(Beginning of Information provided)
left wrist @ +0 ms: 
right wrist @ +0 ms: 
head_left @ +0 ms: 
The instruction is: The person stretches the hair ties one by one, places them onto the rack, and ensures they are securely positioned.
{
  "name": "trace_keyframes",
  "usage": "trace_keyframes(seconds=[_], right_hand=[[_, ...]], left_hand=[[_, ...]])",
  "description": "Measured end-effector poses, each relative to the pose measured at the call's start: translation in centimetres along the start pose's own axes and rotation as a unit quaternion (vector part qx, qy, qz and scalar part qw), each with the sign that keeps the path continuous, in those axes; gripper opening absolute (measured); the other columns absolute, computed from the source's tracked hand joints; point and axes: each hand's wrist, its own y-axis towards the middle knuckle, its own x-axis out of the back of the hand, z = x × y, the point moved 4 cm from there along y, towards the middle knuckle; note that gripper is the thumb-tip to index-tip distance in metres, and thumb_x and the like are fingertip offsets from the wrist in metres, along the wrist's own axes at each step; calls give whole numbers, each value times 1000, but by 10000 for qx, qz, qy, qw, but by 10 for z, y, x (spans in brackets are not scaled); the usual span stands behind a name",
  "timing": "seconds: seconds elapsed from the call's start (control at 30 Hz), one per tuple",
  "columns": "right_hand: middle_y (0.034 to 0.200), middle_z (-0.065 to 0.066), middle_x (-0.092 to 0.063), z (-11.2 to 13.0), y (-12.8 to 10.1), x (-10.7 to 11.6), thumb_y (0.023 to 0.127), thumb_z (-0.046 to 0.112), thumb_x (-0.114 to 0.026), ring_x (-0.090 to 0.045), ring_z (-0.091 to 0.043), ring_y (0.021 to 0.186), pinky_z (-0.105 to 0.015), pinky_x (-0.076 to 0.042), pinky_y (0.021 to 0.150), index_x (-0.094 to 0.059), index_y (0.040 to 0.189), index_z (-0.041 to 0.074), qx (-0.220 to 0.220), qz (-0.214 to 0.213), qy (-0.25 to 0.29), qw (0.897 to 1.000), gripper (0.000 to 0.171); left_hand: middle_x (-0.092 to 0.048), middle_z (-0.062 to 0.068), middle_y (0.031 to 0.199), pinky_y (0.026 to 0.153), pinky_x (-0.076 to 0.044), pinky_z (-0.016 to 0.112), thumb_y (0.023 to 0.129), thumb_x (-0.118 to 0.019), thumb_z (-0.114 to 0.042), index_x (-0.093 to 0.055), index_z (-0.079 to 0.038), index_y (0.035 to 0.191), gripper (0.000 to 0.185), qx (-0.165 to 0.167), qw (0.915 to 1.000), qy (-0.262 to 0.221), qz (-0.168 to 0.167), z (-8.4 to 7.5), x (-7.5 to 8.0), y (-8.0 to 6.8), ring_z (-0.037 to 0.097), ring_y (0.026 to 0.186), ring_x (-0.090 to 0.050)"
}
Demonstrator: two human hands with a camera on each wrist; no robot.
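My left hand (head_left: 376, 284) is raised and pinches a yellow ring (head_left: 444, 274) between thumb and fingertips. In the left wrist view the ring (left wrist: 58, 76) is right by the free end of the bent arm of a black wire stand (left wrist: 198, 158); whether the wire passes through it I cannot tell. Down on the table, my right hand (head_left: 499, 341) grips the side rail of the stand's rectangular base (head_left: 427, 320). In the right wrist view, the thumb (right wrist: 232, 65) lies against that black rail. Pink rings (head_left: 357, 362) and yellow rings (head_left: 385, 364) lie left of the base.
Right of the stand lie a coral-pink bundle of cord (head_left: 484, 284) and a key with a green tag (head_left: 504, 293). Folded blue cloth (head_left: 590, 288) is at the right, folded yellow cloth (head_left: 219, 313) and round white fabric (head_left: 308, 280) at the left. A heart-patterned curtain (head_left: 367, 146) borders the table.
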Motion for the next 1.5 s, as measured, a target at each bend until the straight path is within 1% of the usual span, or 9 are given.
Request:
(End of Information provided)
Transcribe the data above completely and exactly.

left wrist @ +0 ms: 
right wrist @ +0 ms: 
head_left @ +0 ms: 
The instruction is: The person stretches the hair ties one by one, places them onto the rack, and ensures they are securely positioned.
{
  "name": "trace_keyframes",
  "usage": "trace_keyframes(seconds=[_], right_hand=[[_, ...]], left_hand=[[_, ...]])",
  "description": "Measured end-effector poses, each relative to the pose measured at the call's start: translation in centimetres along the start pose's own axes and rotation as a unit quaternion (vector part qx, qy, qz and scalar part qw), each with the sign that keeps the path continuous, in those axes; gripper opening absolute (measured); the other columns absolute, computed from the source's tracked hand joints; point and axes: each hand's wrist, its own y-axis towards the middle knuckle, its own x-axis out of the back of the hand, z = x × y, the point moved 4 cm from there along y, towards the middle knuckle; note that gripper is the thumb-tip to index-tip distance in metres, and thumb_x and the like are fingertip offsets from the wrist in metres, along the wrist's own axes at each step; calls give whole numbers, each value times 1000, but by 10000 for qx, qz, qy, qw, but by 10 for z, y, x (spans in brackets are not scaled); the usual span stands behind a name",
  "timing": "seconds: seconds elapsed from the call's start (control at 30 Hz), one per tuple",
  "columns": "right_hand: middle_y (0.034 to 0.200), middle_z (-0.065 to 0.066), middle_x (-0.092 to 0.063), z (-11.2 to 13.0), y (-12.8 to 10.1), x (-10.7 to 11.6), thumb_y (0.023 to 0.127), thumb_z (-0.046 to 0.112), thumb_x (-0.114 to 0.026), ring_x (-0.090 to 0.045), ring_z (-0.091 to 0.043), ring_y (0.021 to 0.186), pinky_z (-0.105 to 0.015), pinky_x (-0.076 to 0.042), pinky_y (0.021 to 0.150), index_x (-0.094 to 0.059), index_y (0.040 to 0.189), index_z (-0.041 to 0.074), qx (-0.220 to 0.220), qz (-0.214 to 0.213), qy (-0.25 to 0.29), qw (0.897 to 1.000), gripper (0.000 to 0.171); left_hand: middle_x (-0.092 to 0.048), middle_z (-0.062 to 0.068), middle_y (0.031 to 0.199), pinky_y (0.026 to 0.153), pinky_x (-0.076 to 0.044), pinky_z (-0.016 to 0.112), thumb_y (0.023 to 0.129), thumb_x (-0.118 to 0.019), thumb_z (-0.114 to 0.042), index_x (-0.093 to 0.055), index_z (-0.079 to 0.038), index_y (0.035 to 0.191), gripper (0.000 to 0.185), qx (-0.165 to 0.167), qw (0.915 to 1.000), qy (-0.262 to 0.221), qz (-0.168 to 0.167), z (-8.4 to 7.5), x (-7.5 to 8.0), y (-8.0 to 6.8), ring_z (-0.037 to 0.097), ring_y (0.026 to 0.186), ring_x (-0.090 to 0.050)"
}
Demonstrator: two human hands with a camera on each wrist; no robot.
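My left hand (head_left: 376, 284) is raised and pinches a yellow ring (head_left: 444, 274) between thumb and fingertips. In the left wrist view the ring (left wrist: 58, 76) is right by the free end of the bent arm of a black wire stand (left wrist: 198, 158); whether the wire passes through it I cannot tell. Down on the table, my right hand (head_left: 499, 341) grips the side rail of the stand's rectangular base (head_left: 427, 320). In the right wrist view, the thumb (right wrist: 232, 65) lies against that black rail. Pink rings (head_left: 357, 362) and yellow rings (head_left: 385, 364) lie left of the base.
Right of the stand lie a coral-pink bundle of cord (head_left: 484, 284) and a key with a green tag (head_left: 504, 293). Folded blue cloth (head_left: 590, 288) is at the right, folded yellow cloth (head_left: 219, 313) and round white fabric (head_left: 308, 280) at the left. A heart-patterned curtain (head_left: 367, 146) borders the table.
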Motion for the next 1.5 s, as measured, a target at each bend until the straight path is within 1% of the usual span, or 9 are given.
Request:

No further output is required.